Buzz McClain
To borrow a sports cliche, it was a show of two halves, and one was more credible than the other.
The first portion of "A Walk Down Abbey Road: A Tribute to the Beatles" Tuesday night at Wolf Trap was an FM oldies blowout, with hits from Alan Parsons, Todd Rundgren, the Who (represented by bassist John Entwistle) and Heart (vocalist Ann Wilson), performed with varying degrees of enthusiasm by the artists and four additional musicians.
The nostalgic patrons could have left at intermission without feeling cheated after hearing such chestnuts as "Hello, It's Me," "Barracuda," "Eye in the Sky" and "My Generation."

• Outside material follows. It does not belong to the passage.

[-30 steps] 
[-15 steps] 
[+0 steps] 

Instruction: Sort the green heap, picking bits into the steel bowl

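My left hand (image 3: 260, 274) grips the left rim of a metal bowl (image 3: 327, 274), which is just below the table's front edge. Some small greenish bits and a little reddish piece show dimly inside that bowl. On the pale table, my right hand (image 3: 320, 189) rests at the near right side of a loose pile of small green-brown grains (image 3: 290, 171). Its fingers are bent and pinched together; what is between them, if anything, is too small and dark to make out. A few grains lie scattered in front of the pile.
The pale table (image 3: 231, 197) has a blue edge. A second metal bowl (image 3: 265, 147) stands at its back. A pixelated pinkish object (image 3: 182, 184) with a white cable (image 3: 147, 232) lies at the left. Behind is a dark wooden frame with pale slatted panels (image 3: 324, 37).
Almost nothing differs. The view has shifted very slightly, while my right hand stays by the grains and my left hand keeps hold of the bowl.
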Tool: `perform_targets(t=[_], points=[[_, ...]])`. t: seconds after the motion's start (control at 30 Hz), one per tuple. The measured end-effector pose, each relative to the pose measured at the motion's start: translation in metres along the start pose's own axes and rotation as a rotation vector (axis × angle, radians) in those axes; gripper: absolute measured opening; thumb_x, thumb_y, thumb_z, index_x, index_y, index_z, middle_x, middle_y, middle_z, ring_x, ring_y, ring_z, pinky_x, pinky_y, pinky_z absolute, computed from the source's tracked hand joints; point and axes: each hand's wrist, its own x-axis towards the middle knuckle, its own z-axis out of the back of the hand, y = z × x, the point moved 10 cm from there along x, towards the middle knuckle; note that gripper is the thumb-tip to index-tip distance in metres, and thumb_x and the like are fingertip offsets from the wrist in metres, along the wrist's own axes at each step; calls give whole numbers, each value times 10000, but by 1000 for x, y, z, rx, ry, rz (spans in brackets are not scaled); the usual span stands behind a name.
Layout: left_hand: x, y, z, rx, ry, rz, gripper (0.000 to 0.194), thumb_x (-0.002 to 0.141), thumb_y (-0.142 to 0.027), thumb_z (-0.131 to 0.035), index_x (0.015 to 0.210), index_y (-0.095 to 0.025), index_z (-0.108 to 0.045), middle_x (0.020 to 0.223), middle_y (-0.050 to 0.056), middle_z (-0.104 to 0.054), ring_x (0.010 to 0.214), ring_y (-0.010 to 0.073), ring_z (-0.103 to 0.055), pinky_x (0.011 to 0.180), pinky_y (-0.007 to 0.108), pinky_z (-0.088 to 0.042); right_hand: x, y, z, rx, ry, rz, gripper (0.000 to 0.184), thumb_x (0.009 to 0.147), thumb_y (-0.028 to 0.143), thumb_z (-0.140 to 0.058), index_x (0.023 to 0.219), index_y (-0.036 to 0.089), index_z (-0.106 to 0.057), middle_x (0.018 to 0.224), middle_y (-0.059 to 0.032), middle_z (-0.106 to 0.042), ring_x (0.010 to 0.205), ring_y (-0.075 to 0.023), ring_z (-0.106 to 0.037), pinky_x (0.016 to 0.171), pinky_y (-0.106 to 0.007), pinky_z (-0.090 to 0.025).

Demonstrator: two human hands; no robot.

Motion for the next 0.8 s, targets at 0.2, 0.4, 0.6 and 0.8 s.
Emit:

The second half of the show found the eclectic "supergroup" -- including David Pack of Ambrosia -- romping through the Beatles catalogue with abandon, doing "Back in the U.S.S.R.," "I Want to Hold Your Hand," "Day Tripper," "Here Comes the Sun" and "Ticket to Ride," among about a dozen others, turning the Beatles' studio pop craft into '80s-style arena rockers, complete with a vocally muddy sound mix and guitar-driven bombast.

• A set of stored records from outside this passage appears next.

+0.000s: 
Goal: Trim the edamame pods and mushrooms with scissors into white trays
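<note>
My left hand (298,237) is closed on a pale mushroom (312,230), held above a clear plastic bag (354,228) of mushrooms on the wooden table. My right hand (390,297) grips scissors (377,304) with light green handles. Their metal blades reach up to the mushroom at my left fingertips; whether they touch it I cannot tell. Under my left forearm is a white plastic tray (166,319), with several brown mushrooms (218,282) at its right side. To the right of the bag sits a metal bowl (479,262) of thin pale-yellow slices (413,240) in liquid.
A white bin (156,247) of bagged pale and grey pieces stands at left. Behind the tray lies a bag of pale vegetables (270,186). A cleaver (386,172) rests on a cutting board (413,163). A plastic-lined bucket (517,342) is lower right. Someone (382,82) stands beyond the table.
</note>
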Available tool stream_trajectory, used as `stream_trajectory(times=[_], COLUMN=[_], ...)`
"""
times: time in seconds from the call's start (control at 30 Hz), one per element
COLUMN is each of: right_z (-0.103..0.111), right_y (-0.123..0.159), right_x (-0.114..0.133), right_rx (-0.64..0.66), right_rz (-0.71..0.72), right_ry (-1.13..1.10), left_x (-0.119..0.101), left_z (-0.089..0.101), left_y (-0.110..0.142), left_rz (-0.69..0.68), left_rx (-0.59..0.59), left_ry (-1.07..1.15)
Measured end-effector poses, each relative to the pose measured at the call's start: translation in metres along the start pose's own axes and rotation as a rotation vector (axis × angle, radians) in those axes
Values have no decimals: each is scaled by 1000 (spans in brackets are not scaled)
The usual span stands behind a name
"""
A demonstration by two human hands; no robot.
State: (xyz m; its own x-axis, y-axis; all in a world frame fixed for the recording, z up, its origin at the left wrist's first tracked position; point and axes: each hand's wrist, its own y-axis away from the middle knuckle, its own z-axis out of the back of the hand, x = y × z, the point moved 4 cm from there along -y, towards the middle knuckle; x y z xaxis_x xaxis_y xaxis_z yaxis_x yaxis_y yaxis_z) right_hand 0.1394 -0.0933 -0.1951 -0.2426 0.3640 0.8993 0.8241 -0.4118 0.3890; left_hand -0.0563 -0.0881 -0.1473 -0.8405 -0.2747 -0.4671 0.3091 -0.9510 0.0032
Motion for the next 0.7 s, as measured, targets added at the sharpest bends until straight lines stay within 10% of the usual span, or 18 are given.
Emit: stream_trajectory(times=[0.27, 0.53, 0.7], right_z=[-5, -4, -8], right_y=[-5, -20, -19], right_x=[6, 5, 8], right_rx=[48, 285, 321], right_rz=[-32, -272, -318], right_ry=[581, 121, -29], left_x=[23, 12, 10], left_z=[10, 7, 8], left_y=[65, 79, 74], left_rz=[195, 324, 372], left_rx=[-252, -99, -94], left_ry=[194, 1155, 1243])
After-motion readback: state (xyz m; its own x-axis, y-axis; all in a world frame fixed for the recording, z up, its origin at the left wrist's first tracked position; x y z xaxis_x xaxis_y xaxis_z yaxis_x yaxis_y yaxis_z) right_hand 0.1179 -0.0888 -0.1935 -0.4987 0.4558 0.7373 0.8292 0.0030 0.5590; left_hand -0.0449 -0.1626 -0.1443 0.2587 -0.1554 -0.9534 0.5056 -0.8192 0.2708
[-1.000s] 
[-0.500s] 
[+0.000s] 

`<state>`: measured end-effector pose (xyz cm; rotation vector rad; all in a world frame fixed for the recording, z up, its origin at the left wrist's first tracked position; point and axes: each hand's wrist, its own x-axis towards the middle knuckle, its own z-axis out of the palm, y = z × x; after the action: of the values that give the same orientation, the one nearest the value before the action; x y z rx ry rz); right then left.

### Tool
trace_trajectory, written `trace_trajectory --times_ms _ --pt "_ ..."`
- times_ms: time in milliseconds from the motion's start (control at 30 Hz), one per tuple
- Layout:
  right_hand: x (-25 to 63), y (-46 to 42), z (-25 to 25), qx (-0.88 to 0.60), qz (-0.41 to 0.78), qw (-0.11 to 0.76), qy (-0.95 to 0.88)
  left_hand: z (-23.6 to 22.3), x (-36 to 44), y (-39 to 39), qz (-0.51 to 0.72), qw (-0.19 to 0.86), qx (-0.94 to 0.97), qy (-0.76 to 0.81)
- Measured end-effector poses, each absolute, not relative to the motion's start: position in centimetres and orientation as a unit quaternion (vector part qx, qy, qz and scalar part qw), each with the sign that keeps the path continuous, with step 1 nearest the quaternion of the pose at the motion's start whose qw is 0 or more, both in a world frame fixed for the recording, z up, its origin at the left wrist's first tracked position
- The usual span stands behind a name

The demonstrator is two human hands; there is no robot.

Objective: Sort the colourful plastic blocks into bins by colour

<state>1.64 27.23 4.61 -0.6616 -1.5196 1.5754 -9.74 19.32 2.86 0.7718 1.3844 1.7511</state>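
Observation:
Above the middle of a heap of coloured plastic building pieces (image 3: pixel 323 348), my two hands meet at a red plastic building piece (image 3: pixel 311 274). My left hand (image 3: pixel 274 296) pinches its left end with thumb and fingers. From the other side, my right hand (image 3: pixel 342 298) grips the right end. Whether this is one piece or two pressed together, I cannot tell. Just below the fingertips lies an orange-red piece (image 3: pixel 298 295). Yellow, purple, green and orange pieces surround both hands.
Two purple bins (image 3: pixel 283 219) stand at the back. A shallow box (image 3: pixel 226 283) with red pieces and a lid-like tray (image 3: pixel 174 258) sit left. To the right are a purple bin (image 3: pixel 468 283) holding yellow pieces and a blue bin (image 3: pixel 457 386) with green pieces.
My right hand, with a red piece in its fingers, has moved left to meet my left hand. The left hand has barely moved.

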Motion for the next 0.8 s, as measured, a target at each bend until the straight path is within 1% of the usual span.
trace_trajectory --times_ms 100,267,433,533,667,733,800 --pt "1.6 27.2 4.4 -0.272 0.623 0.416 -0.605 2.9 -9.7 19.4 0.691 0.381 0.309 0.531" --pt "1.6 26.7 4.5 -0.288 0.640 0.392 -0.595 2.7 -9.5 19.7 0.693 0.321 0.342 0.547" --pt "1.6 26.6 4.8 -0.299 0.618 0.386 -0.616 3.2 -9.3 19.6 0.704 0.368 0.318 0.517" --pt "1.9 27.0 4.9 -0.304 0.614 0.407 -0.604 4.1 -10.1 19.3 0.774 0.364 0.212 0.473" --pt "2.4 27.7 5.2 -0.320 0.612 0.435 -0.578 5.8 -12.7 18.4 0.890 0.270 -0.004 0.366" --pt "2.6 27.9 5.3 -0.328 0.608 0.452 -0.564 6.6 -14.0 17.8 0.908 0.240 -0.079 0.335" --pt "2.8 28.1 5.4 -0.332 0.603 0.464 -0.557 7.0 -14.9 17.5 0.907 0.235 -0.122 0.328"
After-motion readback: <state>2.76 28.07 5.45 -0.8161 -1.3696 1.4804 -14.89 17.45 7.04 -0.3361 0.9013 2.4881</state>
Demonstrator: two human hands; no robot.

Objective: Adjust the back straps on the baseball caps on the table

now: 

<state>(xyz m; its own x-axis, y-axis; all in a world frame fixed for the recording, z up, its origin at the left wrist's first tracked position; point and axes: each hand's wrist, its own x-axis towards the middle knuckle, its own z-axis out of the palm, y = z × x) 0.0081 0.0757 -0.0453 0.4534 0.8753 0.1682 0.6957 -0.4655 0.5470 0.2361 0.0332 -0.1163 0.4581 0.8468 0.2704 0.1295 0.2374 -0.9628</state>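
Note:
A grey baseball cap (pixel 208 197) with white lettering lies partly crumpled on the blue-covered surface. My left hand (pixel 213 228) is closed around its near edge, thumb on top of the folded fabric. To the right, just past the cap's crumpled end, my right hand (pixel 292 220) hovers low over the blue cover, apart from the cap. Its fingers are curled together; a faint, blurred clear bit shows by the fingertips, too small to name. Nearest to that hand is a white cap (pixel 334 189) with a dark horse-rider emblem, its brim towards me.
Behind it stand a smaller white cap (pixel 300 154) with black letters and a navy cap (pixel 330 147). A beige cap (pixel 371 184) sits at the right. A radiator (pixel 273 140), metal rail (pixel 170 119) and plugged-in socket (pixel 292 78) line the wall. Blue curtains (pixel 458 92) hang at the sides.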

There were moments of tastefulness -- Wilson's flute during "Fool on the Hill," Rundgren's solo acoustic "Hide Your Love Away" and Parsons's delicate "Blackbird" -- but in the end the ensemble was simply an impressively talented cover band that was better off doing its own music. We can only imagine what the Beatles would have sounded like doing these songs live; the show may have been a heartfelt tribute, but it's too bad the originals weren't around to defend themselves.